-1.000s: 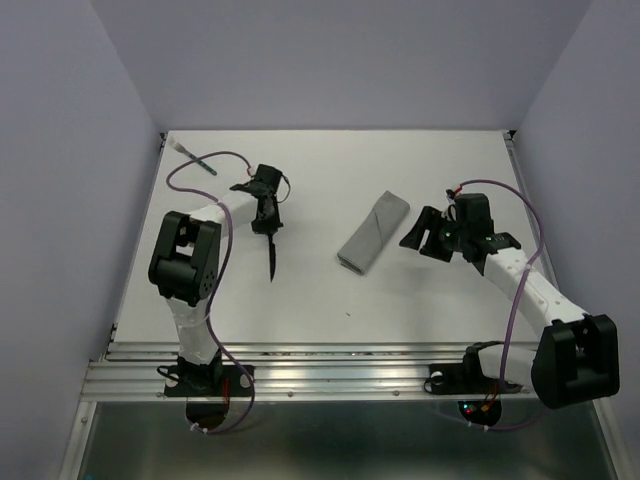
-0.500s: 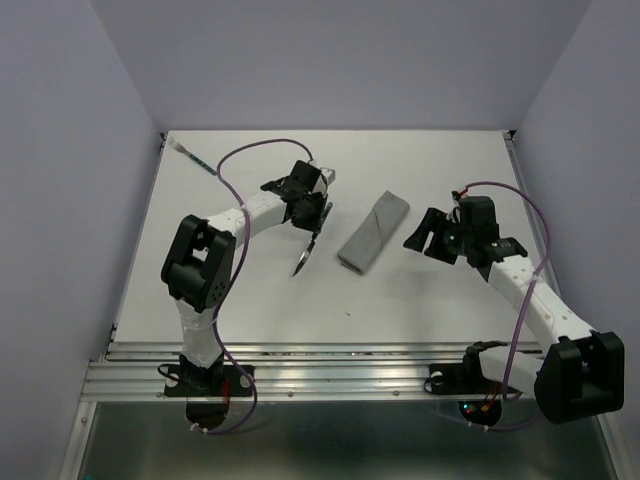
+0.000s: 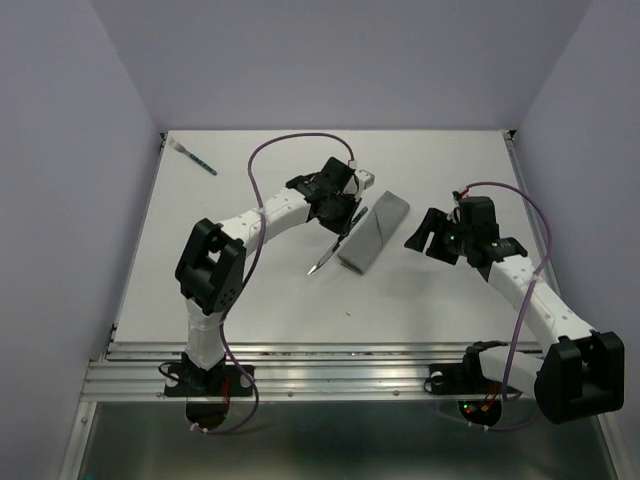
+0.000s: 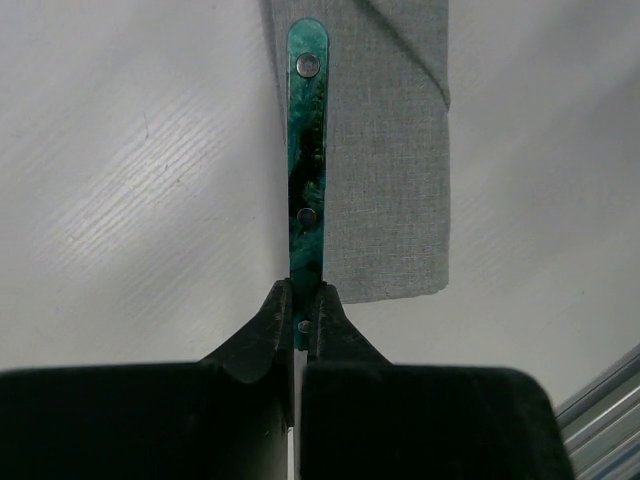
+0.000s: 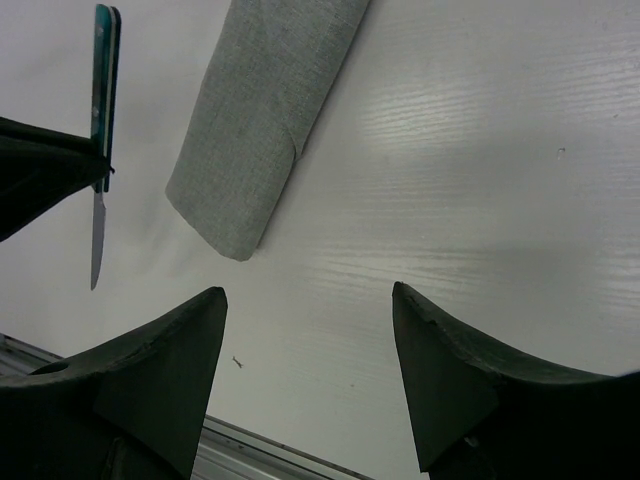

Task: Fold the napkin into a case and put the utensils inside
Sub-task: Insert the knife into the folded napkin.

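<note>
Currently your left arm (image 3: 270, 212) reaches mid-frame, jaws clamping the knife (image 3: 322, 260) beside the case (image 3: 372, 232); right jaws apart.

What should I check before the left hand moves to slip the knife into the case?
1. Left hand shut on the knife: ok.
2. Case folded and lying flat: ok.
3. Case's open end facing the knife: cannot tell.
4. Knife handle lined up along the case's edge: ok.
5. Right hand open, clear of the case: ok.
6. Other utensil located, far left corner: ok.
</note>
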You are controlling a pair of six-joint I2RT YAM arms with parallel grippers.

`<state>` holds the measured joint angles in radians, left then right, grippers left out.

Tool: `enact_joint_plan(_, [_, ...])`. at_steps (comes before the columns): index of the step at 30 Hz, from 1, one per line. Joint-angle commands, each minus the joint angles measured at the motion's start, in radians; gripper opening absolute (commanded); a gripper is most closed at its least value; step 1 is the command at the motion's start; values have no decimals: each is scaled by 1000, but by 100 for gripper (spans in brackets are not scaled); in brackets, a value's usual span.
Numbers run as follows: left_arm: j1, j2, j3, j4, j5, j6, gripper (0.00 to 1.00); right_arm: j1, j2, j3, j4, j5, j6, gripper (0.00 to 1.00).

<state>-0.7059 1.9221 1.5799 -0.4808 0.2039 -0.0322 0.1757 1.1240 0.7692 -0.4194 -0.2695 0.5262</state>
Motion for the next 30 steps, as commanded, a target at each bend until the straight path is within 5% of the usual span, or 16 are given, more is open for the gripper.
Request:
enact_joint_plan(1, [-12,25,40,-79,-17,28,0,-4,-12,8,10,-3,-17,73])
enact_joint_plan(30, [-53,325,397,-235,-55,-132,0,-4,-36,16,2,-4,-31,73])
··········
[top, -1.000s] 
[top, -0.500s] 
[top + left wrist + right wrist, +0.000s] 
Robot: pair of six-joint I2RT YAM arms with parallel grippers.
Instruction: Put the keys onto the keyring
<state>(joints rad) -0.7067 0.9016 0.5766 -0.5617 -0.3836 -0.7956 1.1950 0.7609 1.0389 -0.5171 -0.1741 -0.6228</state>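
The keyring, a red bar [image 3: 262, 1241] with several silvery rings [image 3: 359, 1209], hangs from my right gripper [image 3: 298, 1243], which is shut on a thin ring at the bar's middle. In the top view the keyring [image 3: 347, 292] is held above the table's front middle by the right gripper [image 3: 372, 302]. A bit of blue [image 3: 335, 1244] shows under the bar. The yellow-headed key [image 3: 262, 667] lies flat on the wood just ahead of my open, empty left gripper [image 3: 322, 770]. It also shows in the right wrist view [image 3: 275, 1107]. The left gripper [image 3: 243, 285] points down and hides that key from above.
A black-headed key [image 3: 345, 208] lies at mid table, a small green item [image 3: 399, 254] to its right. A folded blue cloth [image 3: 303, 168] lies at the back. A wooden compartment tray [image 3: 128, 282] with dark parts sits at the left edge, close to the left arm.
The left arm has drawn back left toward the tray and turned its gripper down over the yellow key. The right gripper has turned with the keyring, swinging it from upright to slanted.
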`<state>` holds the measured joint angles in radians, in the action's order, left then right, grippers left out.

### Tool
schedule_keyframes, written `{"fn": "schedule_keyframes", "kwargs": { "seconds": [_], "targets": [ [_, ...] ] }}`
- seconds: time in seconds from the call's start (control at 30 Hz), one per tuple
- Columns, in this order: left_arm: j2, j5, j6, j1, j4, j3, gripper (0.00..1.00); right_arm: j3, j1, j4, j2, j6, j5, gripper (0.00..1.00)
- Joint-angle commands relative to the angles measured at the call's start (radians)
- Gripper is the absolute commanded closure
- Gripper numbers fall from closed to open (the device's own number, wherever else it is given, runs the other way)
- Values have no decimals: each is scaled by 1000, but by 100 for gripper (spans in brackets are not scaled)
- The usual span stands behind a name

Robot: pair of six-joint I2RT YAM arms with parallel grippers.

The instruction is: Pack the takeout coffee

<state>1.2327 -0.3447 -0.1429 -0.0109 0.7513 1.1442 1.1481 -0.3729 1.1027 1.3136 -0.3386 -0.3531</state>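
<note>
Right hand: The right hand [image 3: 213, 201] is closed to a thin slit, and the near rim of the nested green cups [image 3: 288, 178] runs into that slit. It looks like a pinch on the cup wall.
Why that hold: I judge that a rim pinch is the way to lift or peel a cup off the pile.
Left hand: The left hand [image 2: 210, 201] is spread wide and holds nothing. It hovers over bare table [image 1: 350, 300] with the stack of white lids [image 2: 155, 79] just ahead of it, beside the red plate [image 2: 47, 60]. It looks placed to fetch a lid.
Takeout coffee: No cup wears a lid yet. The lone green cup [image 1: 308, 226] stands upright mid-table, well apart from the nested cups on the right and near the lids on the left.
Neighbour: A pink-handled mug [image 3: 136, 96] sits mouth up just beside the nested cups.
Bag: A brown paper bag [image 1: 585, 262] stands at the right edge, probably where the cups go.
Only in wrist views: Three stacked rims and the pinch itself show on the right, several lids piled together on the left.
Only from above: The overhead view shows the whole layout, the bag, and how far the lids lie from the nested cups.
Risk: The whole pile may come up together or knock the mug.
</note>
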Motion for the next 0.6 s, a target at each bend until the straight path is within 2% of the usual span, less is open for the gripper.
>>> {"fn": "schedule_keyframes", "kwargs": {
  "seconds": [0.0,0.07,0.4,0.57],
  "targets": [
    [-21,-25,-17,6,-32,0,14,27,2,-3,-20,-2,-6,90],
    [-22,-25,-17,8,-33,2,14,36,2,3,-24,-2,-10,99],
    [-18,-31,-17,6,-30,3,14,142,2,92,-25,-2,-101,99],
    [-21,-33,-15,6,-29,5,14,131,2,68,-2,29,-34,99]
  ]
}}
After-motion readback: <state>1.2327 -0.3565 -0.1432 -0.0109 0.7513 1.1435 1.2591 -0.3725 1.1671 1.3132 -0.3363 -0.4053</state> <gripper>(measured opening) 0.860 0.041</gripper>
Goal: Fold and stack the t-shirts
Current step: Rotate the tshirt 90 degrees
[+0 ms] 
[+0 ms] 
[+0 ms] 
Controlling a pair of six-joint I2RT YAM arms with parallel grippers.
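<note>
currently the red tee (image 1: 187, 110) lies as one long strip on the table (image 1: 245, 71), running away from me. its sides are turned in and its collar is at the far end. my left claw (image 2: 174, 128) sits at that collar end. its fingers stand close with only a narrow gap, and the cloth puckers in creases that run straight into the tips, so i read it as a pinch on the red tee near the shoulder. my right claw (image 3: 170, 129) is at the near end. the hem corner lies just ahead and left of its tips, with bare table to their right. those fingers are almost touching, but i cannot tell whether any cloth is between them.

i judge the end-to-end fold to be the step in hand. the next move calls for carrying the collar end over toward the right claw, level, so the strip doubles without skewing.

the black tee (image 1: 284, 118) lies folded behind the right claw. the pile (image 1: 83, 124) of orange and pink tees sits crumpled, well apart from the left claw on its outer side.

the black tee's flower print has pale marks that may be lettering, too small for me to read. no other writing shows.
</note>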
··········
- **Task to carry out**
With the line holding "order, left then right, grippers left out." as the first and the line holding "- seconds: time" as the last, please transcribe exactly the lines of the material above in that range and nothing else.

- **Your response**
`<state>` holds the measured joint angles in radians, in the action's order, left then right, grippers left out.

### Tool
schedule_keyframes, written `{"fn": "schedule_keyframes", "kwargs": { "seconds": [_], "targets": [ [_, ...] ] }}`
- seconds: time in seconds from the call's start (control at 30 Hz), one per tuple

There is nothing further in this answer.